- Born: c. 1971 (age 54–55) Kenya
- Education: University of Nairobi
- Occupations: Accountant, Businessman and Corporate Executive
- Years active: 1991 – present
- Known for: Leadership and business expertise
- Title: Managing director and chief executive officer at Housing Finance Company of Kenya

= Peter Oduori =

Kenyan accountant, businessman and corporate executive

Peter Mugeni Oduori (born c. 1971), is a Kenyan accountant, businessman and incumbent managing director at Housing Finance Company of Kenya (HFCK), and the chief executive officer at that commercial bank. He was appointed to his current position in November 2021. Before that he was the company's director of credit and risk at HFCK.

==Background and education==
Peter Mugeni Oduori is a Kenyan by birth. After attending local primary and secondary schools, he was admitted to the University of Nairobi (UoN), where he graduated with a Bachelor of Commerce degree. He continued to study at the UoN, where he obtained a Master of Science in Finance. He is also an affiliate member of the Association of Chartered Certified Accountants and Fellow of the Retail Banking Academy.

==Career==
At the time he was appointed as CEO at HFCK, in November 2021, Oduori had a banking career going back over 20 years. He has experience in credit risk, leadership, management and bank operations. He has banking exposure in Kenya, East Africa and across the Africa continent. He has previously worked at Stanbic Bank Kenya, Stanbic Bank Tanzania and Standard Bank Group.

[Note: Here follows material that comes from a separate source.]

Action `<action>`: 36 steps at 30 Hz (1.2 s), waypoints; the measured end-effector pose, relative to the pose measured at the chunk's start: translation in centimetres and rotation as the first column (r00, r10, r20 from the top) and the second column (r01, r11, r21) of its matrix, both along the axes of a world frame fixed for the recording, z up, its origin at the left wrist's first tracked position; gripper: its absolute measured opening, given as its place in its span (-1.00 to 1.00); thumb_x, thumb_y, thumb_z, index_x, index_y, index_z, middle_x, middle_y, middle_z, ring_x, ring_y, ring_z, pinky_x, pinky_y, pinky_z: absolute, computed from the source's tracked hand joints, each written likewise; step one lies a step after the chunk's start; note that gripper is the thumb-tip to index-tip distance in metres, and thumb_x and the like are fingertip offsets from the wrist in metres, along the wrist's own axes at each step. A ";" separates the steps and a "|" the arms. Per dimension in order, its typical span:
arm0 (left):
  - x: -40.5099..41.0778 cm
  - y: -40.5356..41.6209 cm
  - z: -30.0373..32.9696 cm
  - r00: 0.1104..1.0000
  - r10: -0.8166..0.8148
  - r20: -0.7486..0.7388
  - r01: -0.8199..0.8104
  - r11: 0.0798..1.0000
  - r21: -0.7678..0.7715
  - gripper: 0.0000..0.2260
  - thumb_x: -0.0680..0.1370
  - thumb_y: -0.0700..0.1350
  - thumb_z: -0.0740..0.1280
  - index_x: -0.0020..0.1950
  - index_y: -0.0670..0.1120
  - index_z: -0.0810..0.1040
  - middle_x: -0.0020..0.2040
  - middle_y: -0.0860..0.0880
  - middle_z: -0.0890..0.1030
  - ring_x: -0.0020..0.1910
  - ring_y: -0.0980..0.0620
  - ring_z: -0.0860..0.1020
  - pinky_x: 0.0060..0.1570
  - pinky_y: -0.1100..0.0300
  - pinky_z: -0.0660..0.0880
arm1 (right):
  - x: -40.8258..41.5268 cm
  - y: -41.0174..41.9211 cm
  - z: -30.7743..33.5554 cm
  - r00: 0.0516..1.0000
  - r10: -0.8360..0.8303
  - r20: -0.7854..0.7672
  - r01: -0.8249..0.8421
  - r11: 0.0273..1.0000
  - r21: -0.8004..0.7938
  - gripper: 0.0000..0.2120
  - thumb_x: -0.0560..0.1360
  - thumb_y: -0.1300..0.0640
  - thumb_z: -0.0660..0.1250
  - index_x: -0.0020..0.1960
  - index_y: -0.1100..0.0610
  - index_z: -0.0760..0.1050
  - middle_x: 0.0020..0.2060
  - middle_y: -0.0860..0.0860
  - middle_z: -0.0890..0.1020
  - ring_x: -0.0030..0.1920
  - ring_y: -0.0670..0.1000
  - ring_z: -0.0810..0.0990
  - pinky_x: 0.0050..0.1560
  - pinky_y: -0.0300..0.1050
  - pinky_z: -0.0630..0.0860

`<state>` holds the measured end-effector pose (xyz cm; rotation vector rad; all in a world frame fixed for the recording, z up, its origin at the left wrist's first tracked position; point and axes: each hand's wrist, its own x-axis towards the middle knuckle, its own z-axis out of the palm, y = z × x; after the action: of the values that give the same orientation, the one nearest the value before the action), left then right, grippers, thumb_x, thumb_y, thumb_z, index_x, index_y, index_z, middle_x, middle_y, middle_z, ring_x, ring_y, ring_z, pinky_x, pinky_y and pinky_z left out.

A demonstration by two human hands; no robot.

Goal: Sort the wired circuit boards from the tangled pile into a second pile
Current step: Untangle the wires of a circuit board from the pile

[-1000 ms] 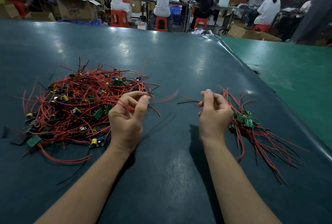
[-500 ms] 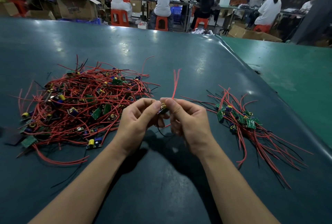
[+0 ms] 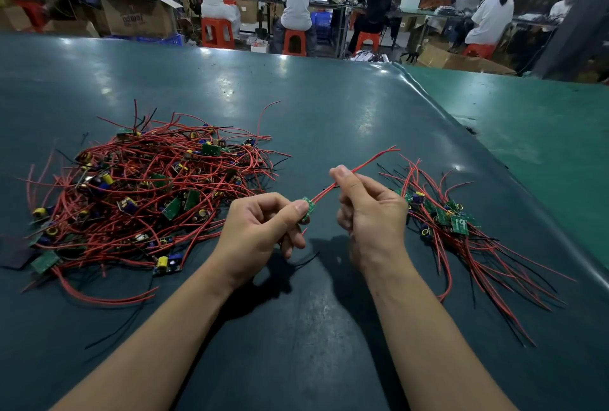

As managing director at HFCK, Oduori took over from Regina Anyika, the Group Legal Director and Company Secretary at Housing Finance Group of Kenya (HFGK), who held the position in acting capacity. The last substantive managing director at HFCK was Samuel Waweru. Waweru retired in April 2019.

==Other consideration==
Oduori is an Associate member of the Professional Risk Managers' International Association (PRMIA) and is a Certified Bank Credit Evaluator, a South African qualification.